= Brief =
A single figure is required: the number of lines in the data below that hold the word "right".

= Collected material =
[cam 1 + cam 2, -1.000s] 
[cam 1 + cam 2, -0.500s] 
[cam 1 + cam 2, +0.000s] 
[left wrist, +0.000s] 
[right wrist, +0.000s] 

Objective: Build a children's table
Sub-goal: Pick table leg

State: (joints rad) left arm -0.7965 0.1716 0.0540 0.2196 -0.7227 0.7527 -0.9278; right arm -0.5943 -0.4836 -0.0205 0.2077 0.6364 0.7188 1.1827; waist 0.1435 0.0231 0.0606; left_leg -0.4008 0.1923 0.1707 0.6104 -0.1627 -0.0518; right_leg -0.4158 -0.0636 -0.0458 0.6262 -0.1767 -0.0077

= Task result =
2